## Your assignment:
The answer must consist of every line below that contains the word "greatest".

## Listed entries:

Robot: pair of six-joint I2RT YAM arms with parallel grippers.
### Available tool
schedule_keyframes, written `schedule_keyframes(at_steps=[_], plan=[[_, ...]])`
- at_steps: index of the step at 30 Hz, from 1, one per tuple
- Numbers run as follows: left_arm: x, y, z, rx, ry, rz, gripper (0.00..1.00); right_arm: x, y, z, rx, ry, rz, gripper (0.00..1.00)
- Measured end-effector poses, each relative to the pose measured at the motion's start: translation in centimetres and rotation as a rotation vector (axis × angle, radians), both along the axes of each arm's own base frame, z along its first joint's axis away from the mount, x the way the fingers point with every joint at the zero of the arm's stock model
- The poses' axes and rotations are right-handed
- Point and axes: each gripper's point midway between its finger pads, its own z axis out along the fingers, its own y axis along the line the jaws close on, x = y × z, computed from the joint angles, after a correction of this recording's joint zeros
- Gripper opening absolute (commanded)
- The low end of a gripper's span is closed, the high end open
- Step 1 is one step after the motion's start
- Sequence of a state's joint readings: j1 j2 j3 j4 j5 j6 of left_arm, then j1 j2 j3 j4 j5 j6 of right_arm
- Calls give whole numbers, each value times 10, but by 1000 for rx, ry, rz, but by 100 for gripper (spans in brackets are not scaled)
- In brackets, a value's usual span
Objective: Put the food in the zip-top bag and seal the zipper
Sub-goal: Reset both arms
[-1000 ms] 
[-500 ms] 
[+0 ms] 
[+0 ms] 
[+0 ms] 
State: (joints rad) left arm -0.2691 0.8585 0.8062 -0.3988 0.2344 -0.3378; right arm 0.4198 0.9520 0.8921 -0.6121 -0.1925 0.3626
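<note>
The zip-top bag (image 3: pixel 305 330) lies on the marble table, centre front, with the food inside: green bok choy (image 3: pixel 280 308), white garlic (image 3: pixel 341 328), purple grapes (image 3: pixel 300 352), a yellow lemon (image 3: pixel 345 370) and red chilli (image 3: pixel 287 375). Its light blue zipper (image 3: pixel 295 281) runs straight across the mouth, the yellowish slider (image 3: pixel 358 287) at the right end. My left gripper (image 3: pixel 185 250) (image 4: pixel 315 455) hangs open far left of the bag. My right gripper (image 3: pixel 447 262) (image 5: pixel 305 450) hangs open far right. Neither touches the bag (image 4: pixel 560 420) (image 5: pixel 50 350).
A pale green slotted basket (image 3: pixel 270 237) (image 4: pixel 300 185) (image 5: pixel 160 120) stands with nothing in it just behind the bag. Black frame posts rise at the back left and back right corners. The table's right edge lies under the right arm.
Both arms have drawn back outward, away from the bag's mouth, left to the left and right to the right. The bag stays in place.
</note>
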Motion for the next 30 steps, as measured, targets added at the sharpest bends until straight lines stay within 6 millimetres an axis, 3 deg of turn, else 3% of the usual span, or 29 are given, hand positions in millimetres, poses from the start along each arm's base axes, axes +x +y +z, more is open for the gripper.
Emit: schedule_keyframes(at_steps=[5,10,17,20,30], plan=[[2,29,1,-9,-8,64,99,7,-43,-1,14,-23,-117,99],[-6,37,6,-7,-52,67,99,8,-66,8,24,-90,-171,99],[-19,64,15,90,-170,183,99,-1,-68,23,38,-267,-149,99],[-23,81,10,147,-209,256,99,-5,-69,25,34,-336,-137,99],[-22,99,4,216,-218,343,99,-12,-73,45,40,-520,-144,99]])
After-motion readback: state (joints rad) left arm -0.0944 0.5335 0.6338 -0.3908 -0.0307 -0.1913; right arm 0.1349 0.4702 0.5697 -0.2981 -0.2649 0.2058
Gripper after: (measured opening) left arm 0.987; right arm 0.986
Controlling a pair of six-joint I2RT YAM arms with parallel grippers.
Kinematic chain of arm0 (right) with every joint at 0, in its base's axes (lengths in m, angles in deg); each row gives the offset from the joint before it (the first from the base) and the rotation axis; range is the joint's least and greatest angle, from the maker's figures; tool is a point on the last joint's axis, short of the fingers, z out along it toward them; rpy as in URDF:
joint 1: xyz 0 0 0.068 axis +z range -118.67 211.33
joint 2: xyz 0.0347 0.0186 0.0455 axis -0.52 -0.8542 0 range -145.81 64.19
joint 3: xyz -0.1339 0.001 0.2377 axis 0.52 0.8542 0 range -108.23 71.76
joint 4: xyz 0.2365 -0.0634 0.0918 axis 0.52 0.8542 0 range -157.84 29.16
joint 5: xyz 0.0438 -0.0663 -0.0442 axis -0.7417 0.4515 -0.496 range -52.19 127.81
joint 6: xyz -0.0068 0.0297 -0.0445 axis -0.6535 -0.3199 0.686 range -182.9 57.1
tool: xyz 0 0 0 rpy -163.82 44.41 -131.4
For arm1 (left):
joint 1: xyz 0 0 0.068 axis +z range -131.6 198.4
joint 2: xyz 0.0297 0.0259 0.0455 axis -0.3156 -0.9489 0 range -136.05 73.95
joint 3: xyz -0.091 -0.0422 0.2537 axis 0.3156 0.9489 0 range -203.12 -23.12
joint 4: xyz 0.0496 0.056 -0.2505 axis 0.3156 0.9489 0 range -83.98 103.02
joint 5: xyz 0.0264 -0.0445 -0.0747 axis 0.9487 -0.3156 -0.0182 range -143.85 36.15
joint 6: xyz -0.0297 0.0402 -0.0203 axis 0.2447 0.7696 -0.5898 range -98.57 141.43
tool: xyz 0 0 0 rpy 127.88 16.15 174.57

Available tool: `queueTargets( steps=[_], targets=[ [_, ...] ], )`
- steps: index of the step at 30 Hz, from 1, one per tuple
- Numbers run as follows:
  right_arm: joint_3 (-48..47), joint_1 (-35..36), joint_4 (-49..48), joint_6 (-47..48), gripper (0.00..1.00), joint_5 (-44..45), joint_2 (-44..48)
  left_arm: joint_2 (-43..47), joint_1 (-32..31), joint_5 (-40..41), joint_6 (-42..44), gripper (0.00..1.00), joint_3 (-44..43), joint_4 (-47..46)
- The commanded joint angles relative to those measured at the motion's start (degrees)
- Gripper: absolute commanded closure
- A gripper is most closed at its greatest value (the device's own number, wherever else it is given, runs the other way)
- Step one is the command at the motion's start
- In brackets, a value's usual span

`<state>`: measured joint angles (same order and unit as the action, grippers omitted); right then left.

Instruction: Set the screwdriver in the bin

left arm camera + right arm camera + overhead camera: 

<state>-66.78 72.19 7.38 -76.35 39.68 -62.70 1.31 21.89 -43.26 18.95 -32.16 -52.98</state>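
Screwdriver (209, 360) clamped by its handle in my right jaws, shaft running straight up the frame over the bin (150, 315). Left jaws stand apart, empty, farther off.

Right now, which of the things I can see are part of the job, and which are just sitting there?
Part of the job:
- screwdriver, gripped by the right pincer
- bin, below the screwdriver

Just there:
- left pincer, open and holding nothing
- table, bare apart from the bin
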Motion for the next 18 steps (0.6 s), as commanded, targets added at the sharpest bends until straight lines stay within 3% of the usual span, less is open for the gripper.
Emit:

## Task result:
Kinematic chain of arm0 (right) with every joint at 0, in its base's axes (lengths in m, angles in deg); each row gives the offset from the joint before it (the first from the base) and the rotation axis; range is the joint's least and greatest angle, from the maker's figures; tool is a point on the last joint's axis, short of the fingers, z out along it toward them; rpy as in URDF:
- A gripper is most closed at its greatest value (the device's own number, wherever else it is given, runs the other way)

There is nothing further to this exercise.